El primer cliente

A poco, dos trabajadores, a juzgar por su áspera voz, se encontraron frente a la puerta. Uno de ellos reparó casualmente en el escaparate, y llamó la atención del otro.

–¡Mira! –exclamó–. ¿Qué opinas de eso…? Parece que el comercio levanta la cabeza en la calle Pyncheon…

–¡En la vieja casa de los Pyncheon y bajo la sombra del olmo de los Pyncheon!

¿Quién lo hubiera creído? La vieja Pyncheon ha abierto una tienda de chucherías…

–¿Crees que tendrá vida Dixey? –dijo el otro amigo–. No es este un sitio muy bueno. Hay otra tienda en la esquina…

–¿Qué si tendrá vida? –repitió Dixey con tono desdeñoso, como si fuera una idea disparatada, inconcebible–. Ni por casualidad. El rostro de la dueña… lo vi un año que le arreglé el jardín, es para espantar al propio diablo, si se atreviese a tratar con ella. Frunce el ceño por nada… por simple mal carácter.

–Eso no importa –insistió el otro–. Esas gentes de mal carácter tienen buenas manos para los negocios y saben lo que se proponen. De todos modos, no creo que tenga vida. Hay demasiadas tiendas de esta clase, igual que demasiados artesanos y jornaleros. Lo sé por experiencia.

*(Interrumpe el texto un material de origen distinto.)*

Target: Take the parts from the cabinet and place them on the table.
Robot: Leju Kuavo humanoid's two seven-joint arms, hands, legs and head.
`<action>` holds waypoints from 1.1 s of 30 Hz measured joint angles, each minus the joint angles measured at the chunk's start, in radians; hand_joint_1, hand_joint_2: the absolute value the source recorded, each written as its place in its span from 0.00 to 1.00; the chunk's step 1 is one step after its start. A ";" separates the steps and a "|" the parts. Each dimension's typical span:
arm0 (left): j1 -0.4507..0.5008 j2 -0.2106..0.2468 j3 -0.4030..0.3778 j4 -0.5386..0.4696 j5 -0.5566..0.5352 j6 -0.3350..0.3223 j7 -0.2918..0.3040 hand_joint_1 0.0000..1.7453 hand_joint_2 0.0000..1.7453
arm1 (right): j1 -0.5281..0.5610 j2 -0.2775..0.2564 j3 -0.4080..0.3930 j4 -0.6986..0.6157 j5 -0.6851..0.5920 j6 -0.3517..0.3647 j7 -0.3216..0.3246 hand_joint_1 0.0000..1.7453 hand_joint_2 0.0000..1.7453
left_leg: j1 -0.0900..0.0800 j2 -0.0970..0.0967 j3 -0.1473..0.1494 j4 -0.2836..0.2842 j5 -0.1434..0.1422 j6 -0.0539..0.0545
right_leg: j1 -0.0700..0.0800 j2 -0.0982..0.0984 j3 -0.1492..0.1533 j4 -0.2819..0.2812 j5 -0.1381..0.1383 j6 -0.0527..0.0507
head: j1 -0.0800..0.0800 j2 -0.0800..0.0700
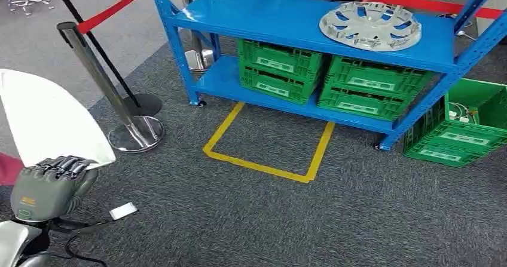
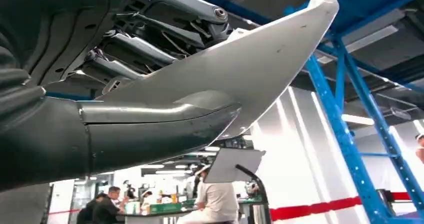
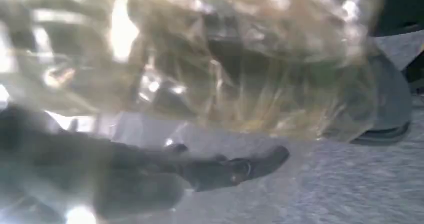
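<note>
Left hand [image 1: 51, 183] has fingers clamped over the edge of a white curved panel [image 1: 48, 117], carried low off the blue rack [image 1: 287, 22], likely table-bound; right hand's [image 3: 150, 179] finger state I cannot tell, blurred behind crinkly clear plastic [image 3: 210, 48].

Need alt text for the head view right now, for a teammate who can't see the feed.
The robot's left hand grips a large white curved panel at the lower left, over grey carpet. Ahead stands a blue shelving rack with a silver wheel cover on its upper shelf and green crates below; a yellow taped outline marks the floor before it.
</note>
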 joint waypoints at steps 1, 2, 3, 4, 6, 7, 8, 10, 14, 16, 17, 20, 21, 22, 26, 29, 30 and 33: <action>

Mi mujer puso una tiendecita de esas y perdió cinco dólares.

¡Mal negocio! –gruñó Dixey–. ¡Mal negocio!

Por uno u otro motivo, difícil de analizar, Hepzibah no se había sentido nunca tan dolorosamente conmovida, a lo largo de su vida mísera, como al escuchar aquella conversación.

La opinión de Dixey sobre su ceño era terriblemente importante, como si le revelase su imagen con aspecto tan horrible que no se atrevía a mirarla.

Además, sentíase profundamente herida por el insignificante efecto que causaba en el público –del cual aquellos dos hombres eran representantes directos– un asunto tan importante para ella como el de la apertura de la tienda. Una mirada indiferente, unas palabras al pasar, una risa brutal y sin duda al volver la esquina ya la habían olvidado. No les importaba nada su dignidad ni su degradación.

El augurio de fracaso, pronunciado por la voz de la experiencia, caía sobre su esperanza como un terrón de tierra sobre la tumba abierta. ¡La mujer de aquel obrero había intentado la misma experiencia y había fracasado! ¿Cómo podría triunfar una señora sin experiencia en la vida, a los sesenta años de edad, donde una vulgar y enérgica mujer de Nueva Inglaterra había perdido cinco dólares? El éxito aparecía como una imposibilidad y la esperanza como una insensata alucinación.

Algún espíritu maléfico quería enloquecer a Hepzibah haciendo desfilar ante su imaginación el panorama de una calle llena de actividad y de parroquianos

¡Cuántas y qué hermosas tiendas se veían por allí! Mercerías, tiendas de juguetes y de comestibles, con enormes escaparates, grandes rótulos, vastos y completos surtidos de mercancías que valían verdaderas fortunas. ¡Y aquellos anchos espejos al fondo de los establecimientos, doblando su riqueza con una brillante visión de cosas irreales!

A un lado de la calle, esos lujosos almacenes con numerosos dependientes sonriendo, saludando y sirviendo géneros. Al otro lado, la obscura y vieja casa de los Siete Tejados, con el anticuado escaparate a la sombra del saliente primer piso y la propia Hepzibah envuelta en un vestido de ajada seda negra, detrás del mostrador, mirando ceñudamente a la gente que pasaba de largo.

Ese contraste era para la vieja solterona como una imagen de la desventaja con que había de empezar su lucha por la vida. ¿Éxito? ¡Absurdo! ¡No había que pensar en ello! ¿Qué importaba que la casa permaneciera sumida en una eterna bruma, mientras sobre las otras cabrilleaba el sol, si jamás nadie cruzaría su umbral ni una mano empujaría la puerta?

Pero en este preciso instante, la campanilla repicó como si estuviera embrujada. El corazón de la solterona parecía hallarse en contacto con el vibrante acero, pues pareció palpitar al unísono con el tintineo. La puerta se abrió, aunque al otro lado del escaparate no se veía ninguna forma humana. Hepzibah, sin embargo, se quedó mirando, con las manos juntas, cual si hubiera evocado a un espíritu maligno y estuviese asustada, aunque resuelta a enfrentarse con el temible enemigo.

–¡Dios me asista! –gimió mentalmente–. ¡Ha llegado la hora de la prueba!